[EXERCISE GOAL]
Skip the pictures, please, and write out exactly the lines from the opening of the data through the line containing "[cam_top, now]".

[DATASET SECTION]
***

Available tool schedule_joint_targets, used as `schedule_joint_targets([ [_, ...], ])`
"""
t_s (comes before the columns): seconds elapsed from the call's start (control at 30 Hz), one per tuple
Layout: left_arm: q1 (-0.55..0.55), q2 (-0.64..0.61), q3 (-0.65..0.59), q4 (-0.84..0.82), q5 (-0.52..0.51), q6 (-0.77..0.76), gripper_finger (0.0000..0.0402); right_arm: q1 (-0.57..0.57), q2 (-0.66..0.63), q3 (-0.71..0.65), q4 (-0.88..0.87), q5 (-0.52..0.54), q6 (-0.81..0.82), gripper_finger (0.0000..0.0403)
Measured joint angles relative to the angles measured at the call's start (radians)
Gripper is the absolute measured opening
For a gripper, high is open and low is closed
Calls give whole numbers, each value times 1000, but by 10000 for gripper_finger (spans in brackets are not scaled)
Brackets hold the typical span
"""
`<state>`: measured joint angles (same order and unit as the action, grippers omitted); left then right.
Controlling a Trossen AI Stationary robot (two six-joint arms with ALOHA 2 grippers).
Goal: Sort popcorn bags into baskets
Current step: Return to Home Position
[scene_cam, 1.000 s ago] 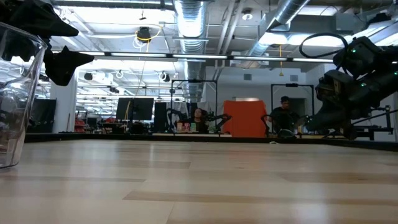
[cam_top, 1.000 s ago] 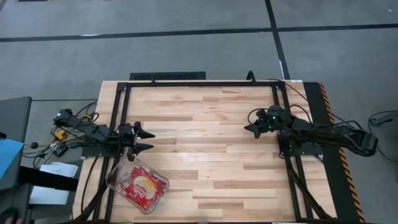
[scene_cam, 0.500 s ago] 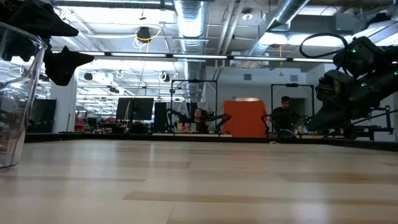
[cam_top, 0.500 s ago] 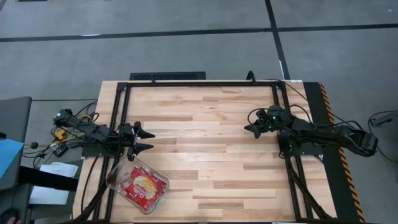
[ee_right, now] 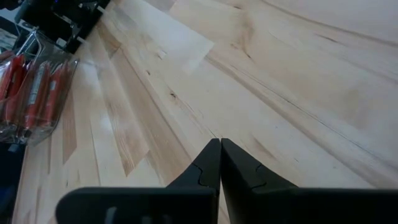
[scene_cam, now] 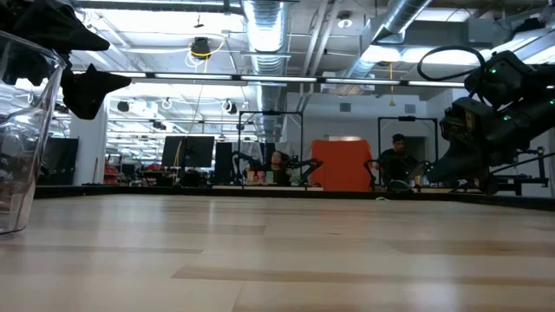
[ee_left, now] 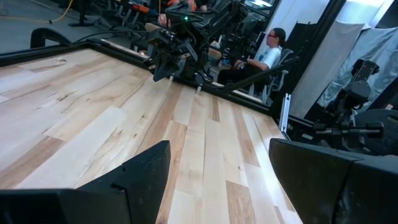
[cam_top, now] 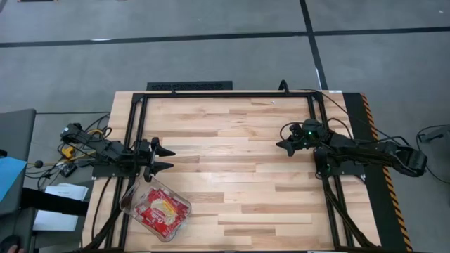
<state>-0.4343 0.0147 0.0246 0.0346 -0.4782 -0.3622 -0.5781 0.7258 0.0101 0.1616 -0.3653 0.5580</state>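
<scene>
Popcorn bags [cam_top: 160,209] near (left) end effector [cam_top: 171,159]

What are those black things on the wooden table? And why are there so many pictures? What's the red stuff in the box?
Those are two robot arms, the left arm and the right arm. Each ends in a gripper, which is like a hand with two fingers.

One picture looks straight down from above. In it, the left gripper is near the table's left edge with its fingers open. The right gripper is on the right side with its fingers shut. Neither holds anything.

Another picture is taken from table height. Two more come from little cameras on the arms' wrists, so you see each arm's own fingers up close.

On the wooden table sits a clear plastic tub with red popcorn bags inside. Far behind, people sit in the room.
</scene>
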Motion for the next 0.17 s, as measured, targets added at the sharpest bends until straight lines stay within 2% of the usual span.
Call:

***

[YOUR SOLUTION]
Available tool schedule_joint_targets, used as `schedule_joint_targets([ [_, ...], ])`
"""
t_s (comes before the columns): seconds elapsed from the call's start (control at 30 Hz), one per tuple
Layout: left_arm: q1 (-0.55..0.55), q2 (-0.64..0.61), q3 (-0.65..0.59), q4 (-0.84..0.82), q5 (-0.52..0.51), q6 (-0.77..0.76), gripper_finger (0.0000..0.0402); right_arm: q1 (-0.57..0.57), q2 (-0.66..0.63), q3 (-0.71..0.65), q4 (-0.88..0.87), q5 (-0.52..0.54), q6 (-0.81..0.82), gripper_finger (0.0000..0.0403)
Measured joint angles relative to the angles measured at the call's start (radians)
Gripper is the absolute measured opening
For a gripper, high is open and low is closed
Calls give whole numbers, each value times 1000, but by 10000 for gripper_finger (spans in brackets are not scaled)
Brackets hold the typical span
"""
`<state>`: measured joint angles (same order and unit as the action, grippers omitted); left then right.
Controlling a Trossen AI Stationary robot (two six-joint arms with ALOHA 2 grippers).
Goal: Sort popcorn bags into baskets
Current step: Return to Home Position
[scene_cam, 1.000 s ago] 
[cam_top, 1.000 s ago] 
[scene_cam, 0.500 s ago] 
[cam_top, 0.500 s ago] 
[ee_right, now] 
[scene_cam, now] 
[ee_left, now] 
[cam_top, now] 

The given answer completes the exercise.